At this time you have your exercise routine schedule and you
know where days you are going to workout during every week.
Using the exercise routine planning you need to be careful.
Should you over plan it you will discourage yourself because after each workout
you will be too tired. However in case your plan is too light you are not going
to achieve much progress and youll be disappointed because of the failed
results.
Illustration of weekly workout routine
At beginning of the workout schedule attempt to workout
three times each week and spread your workout routine for your major parts of
the body, throughout the selected days, to coach them weekly.
Each major body part, after each workout, should receive
lots of time to recuperate itself also it should not be trained twice inside
the weekly workout schedule. Exceptions are parts of the body like abdominals,
calves, lower back etc.
Illustration of How to split your body parts
During the three day per week workout schedule heres an
example of 1 exercise routine.
Monday: chest, back and abdominals
Wednesday: Legs, calves and abdominals
Saturday: biceps, triceps, shoulders and abdominals
Illustration of how you can train each body parts
The safest thing for beginners to start their workout
routine is light weights as their body needs to get accustomed to the extra
stress/load from the weight resistant training and the person has to feel how
the weight training is going to impact his/her entire body.
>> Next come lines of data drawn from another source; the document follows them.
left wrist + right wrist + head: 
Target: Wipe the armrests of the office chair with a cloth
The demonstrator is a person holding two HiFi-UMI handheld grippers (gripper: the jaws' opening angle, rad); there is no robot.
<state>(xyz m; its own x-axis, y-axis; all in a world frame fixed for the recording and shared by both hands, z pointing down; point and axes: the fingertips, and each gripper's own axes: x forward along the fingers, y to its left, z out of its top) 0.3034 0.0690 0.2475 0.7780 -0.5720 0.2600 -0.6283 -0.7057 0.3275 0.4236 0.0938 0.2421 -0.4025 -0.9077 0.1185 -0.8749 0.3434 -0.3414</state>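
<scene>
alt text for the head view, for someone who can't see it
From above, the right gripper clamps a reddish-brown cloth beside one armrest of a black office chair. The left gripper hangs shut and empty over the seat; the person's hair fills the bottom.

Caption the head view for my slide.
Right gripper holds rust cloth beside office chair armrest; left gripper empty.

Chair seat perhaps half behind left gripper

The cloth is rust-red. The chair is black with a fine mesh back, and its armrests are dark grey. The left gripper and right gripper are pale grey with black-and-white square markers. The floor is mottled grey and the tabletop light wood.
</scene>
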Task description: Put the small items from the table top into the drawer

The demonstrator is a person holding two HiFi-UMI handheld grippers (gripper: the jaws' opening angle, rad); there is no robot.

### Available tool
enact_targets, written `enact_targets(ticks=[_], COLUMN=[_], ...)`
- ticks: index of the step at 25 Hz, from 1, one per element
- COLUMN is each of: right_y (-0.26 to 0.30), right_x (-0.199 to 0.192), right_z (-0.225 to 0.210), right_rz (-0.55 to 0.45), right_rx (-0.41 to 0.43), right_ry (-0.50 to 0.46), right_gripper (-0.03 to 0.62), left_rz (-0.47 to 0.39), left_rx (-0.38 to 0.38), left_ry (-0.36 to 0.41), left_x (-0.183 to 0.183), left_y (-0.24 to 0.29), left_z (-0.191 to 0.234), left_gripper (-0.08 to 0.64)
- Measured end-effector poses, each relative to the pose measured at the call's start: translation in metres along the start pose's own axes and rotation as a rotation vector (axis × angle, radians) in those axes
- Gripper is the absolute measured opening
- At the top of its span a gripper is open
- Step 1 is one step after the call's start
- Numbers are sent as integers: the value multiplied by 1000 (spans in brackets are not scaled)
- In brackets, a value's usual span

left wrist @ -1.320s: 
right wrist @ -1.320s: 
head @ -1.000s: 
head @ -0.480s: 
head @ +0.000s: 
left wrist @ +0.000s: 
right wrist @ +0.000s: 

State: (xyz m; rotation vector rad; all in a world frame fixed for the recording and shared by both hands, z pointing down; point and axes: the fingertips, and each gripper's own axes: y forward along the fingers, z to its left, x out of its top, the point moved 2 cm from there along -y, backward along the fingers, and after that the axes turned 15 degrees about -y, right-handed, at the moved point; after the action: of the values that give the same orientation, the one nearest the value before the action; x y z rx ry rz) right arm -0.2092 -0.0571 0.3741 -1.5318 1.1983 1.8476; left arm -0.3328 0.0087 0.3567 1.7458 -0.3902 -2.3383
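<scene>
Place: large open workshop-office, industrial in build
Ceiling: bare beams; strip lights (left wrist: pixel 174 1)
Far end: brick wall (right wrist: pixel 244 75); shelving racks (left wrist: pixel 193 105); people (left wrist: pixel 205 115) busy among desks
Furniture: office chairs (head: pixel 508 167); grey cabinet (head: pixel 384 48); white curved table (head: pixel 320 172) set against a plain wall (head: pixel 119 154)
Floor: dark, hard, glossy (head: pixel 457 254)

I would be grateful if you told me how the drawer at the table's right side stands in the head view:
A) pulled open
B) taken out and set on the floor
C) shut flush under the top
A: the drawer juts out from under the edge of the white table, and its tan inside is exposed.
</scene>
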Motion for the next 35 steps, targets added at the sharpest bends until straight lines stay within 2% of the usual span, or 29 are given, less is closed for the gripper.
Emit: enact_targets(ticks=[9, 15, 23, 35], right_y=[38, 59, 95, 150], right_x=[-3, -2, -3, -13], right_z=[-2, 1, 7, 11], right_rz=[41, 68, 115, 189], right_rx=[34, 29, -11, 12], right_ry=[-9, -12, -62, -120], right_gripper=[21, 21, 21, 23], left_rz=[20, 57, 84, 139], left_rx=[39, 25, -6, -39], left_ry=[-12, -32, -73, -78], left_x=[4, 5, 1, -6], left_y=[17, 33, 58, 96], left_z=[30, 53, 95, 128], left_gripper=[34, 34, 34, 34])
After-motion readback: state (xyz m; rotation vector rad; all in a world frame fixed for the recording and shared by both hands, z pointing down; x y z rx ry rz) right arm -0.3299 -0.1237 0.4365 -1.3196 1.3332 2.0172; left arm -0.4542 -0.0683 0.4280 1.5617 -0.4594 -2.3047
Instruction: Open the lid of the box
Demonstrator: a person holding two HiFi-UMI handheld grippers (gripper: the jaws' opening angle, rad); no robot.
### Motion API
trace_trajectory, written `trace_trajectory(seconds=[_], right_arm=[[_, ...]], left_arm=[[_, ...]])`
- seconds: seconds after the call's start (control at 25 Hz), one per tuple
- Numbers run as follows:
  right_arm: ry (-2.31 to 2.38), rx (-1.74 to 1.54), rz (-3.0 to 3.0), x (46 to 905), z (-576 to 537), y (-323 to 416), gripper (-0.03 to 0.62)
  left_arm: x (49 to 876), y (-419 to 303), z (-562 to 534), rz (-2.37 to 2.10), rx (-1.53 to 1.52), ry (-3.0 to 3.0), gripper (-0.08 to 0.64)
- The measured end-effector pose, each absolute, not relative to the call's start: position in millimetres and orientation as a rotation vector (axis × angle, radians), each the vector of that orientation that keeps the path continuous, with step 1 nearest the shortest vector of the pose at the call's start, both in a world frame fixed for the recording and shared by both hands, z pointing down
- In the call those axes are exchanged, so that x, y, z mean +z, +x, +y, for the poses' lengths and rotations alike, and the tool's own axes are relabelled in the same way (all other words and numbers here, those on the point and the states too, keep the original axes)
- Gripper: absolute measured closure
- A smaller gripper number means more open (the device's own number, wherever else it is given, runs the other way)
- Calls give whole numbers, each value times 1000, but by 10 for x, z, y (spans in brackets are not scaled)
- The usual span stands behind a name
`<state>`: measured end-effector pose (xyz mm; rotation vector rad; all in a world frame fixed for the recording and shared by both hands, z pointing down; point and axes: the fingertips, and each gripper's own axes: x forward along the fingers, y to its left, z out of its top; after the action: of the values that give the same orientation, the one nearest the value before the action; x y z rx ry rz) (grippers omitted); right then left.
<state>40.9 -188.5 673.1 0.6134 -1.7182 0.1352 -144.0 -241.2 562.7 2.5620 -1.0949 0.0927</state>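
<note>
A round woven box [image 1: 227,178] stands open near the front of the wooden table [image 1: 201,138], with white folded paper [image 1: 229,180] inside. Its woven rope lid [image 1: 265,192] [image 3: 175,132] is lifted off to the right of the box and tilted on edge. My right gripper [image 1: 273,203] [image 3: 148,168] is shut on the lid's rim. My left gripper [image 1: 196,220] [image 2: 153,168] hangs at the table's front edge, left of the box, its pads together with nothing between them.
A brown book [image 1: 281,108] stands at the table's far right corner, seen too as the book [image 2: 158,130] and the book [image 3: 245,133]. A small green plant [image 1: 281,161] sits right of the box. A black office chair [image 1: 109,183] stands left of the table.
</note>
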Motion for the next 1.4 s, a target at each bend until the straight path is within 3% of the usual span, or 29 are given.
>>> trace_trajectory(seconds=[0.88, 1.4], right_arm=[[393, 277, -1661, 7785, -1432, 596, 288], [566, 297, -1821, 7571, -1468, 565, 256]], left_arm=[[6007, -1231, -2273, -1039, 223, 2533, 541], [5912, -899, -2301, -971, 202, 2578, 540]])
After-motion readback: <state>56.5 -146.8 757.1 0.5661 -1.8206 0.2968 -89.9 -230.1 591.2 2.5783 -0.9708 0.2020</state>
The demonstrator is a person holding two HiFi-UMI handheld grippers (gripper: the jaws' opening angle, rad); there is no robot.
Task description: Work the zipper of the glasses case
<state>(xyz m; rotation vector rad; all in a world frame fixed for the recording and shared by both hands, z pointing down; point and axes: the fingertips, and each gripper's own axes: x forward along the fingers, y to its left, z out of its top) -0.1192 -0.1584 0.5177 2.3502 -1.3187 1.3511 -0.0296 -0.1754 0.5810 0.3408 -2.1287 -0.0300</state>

Weight training may have different impact on different
people. On those people who are from shape it will have huge impact. Example:
they will have soar muscles and also at the beginning of their workout
schedule, after each workout, they will be very tired, and they could even
begin to feel pain in their joints. Each one of these symptoms are the
indications that the person is out of shape and he/she shocked his/her muscles by
weight lifting. If the person keeps weight lifting, the right way, all these
symptoms will appear reduced and all those week muscles will become strong and
theyll cope with the load resistant exercise.
Please note that there is a distinction between soar muscles
or body pain. If on your workout you encounter any body pain, pulled muscle
etc., you should immediately speak to your family physician.